━━━ SUPPLIED ENTRIES ━━━
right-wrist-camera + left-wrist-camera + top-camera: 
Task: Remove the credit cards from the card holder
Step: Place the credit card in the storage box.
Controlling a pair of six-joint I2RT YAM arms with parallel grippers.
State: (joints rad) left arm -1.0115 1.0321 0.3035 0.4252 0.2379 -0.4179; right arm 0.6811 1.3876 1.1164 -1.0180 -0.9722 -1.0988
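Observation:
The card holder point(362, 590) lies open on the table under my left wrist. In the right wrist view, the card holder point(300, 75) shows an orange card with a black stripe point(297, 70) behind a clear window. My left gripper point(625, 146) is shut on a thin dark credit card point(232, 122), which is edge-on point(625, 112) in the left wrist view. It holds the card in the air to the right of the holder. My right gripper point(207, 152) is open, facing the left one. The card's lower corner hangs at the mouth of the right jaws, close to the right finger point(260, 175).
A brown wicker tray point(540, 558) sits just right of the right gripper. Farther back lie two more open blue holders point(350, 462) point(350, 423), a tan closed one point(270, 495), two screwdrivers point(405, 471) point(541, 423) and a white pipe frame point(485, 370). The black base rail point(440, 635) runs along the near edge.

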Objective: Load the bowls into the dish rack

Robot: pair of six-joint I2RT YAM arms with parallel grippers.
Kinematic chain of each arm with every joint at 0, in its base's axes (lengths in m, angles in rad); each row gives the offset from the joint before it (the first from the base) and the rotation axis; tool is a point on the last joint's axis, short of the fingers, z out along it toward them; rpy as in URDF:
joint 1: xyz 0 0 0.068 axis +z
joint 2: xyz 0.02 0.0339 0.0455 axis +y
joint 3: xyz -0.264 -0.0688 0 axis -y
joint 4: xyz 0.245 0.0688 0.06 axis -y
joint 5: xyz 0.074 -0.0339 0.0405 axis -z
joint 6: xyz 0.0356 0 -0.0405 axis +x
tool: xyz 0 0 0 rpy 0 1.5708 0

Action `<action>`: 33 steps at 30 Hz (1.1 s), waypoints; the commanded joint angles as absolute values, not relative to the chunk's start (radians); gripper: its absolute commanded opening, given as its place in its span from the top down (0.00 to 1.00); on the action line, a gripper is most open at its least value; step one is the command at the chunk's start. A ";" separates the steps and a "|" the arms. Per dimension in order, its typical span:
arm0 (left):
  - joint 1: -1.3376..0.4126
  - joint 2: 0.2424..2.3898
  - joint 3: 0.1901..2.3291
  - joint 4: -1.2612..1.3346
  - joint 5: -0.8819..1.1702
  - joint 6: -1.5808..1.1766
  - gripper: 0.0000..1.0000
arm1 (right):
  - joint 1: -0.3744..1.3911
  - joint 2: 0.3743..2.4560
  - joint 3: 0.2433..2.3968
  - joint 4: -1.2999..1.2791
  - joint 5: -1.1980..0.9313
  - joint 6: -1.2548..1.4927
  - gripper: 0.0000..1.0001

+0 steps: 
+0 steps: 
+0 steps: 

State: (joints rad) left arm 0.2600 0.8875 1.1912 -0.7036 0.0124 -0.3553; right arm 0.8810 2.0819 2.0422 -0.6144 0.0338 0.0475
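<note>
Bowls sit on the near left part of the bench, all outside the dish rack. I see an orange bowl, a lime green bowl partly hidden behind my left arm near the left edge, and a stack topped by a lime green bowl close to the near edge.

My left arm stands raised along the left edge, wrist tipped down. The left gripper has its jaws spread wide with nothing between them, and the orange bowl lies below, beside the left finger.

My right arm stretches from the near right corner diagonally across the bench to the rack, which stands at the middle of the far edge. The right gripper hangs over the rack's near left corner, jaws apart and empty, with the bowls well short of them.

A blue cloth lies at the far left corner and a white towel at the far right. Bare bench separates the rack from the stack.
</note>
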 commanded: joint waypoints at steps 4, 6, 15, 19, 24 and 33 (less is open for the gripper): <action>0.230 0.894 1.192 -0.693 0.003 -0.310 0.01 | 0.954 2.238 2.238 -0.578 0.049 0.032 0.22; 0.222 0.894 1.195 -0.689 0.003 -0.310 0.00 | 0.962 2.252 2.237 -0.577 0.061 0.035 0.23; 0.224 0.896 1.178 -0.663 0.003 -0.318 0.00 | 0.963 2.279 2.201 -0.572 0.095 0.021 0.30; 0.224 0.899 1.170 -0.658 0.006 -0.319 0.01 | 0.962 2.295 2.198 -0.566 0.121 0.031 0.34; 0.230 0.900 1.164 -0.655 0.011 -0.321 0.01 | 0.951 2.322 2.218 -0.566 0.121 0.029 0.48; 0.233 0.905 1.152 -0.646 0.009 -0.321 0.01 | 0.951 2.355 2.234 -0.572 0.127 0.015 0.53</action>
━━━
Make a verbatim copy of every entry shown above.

right-wrist-camera + left-wrist-camera + top-camera: 
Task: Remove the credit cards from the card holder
Step: Place the credit card in the storage box.
Controlling a pair of six-joint I2RT YAM arms with parallel grippers.
State: (joints rad) left arm -1.0115 1.0321 0.3035 0.4252 0.2379 -0.4179; right arm 0.6811 1.3876 1.1164 -1.0180 -0.9722 -1.0988
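Observation:
The card holder point(362, 590) lies open on the table under my left wrist. In the right wrist view, the card holder point(300, 75) shows an orange card with a black stripe point(297, 70) behind a clear window. My left gripper point(625, 146) is shut on a thin dark credit card point(232, 122), which is edge-on point(625, 112) in the left wrist view. It holds the card in the air to the right of the holder. My right gripper point(207, 152) is open, facing the left one. The card's lower corner hangs at the mouth of the right jaws, close to the right finger point(260, 175).
A brown wicker tray point(540, 558) sits just right of the right gripper. Farther back lie two more open blue holders point(350, 462) point(350, 423), a tan closed one point(270, 495), two screwdrivers point(405, 471) point(541, 423) and a white pipe frame point(485, 370). The black base rail point(440, 635) runs along the near edge.
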
Objective: Load the bowls into the dish rack

Robot: pair of six-joint I2RT YAM arms with parallel grippers.
Kinematic chain of each arm with every joint at 0, in its base's axes (lengths in m, angles in rad); each row gives the offset from the joint before it (the first from the base) and the rotation axis; tool is a point on the last joint's axis, short of the fingers, z out along it toward them; rpy as in URDF:
joint 1: xyz 0 0 0.068 axis +z
joint 2: xyz 0.02 0.0339 0.0455 axis +y
joint 3: xyz -0.264 -0.0688 0 axis -y
joint 4: xyz 0.245 0.0688 0.06 axis -y
joint 5: xyz 0.074 -0.0339 0.0405 axis -z
joint 6: xyz 0.0356 0 -0.0405 axis +x
tool: xyz 0 0 0 rpy 0 1.5708 0

Action `<action>`: 33 steps at 30 Hz (1.1 s), waypoints; the commanded joint angles as absolute values, not relative to the chunk's start (radians); gripper: its absolute commanded opening, given as its place in its span from the top down (0.00 to 1.00); on the action line, a gripper is most open at its least value; step one is the command at the chunk's start. A ";" separates the steps and a "|" the arms. Per dimension in order, its typical span:
arm0 (left):
  - joint 1: -1.3376..0.4126
  - joint 2: 0.2424..2.3898
  - joint 3: 0.1901..2.3291
  - joint 4: -1.2612..1.3346
  - joint 5: -0.8819..1.1702
  - joint 6: -1.5808..1.1766
  - gripper: 0.0000..1.0000
arm1 (right):
  - joint 1: -0.3744..1.3911
  - joint 2: 0.3743..2.4560
  - joint 3: 0.2433..2.3968
  - joint 4: -1.2999..1.2791
  - joint 5: -1.1980..0.9313
  - joint 6: -1.2548..1.4927
  - gripper: 0.0000..1.0001

+0 steps: 
+0 steps: 
+0 steps: 

State: (joints rad) left arm 0.2600 0.8875 1.1912 -0.7036 0.0124 -0.3553; right arm 0.8810 2.0819 2.0422 -0.6144 0.0338 0.0475
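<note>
Bowls sit on the near left part of the bench, all outside the dish rack. I see an orange bowl, a lime green bowl partly hidden behind my left arm near the left edge, and a stack topped by a lime green bowl close to the near edge.

My left arm stands raised along the left edge, wrist tipped down. The left gripper has its jaws spread wide with nothing between them, and the orange bowl lies below, beside the left finger.

My right arm stretches from the near right corner diagonally across the bench to the rack, which stands at the middle of the far edge. The right gripper hangs over the rack's near left corner, jaws apart and empty, with the bowls well short of them.

A blue cloth lies at the far left corner and a white towel at the far right. Bare bench separates the rack from the stack.
</note>
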 commanded: joint waypoints at steps 4, 6, 15, 19, 24 and 33 (less is open for the gripper): <action>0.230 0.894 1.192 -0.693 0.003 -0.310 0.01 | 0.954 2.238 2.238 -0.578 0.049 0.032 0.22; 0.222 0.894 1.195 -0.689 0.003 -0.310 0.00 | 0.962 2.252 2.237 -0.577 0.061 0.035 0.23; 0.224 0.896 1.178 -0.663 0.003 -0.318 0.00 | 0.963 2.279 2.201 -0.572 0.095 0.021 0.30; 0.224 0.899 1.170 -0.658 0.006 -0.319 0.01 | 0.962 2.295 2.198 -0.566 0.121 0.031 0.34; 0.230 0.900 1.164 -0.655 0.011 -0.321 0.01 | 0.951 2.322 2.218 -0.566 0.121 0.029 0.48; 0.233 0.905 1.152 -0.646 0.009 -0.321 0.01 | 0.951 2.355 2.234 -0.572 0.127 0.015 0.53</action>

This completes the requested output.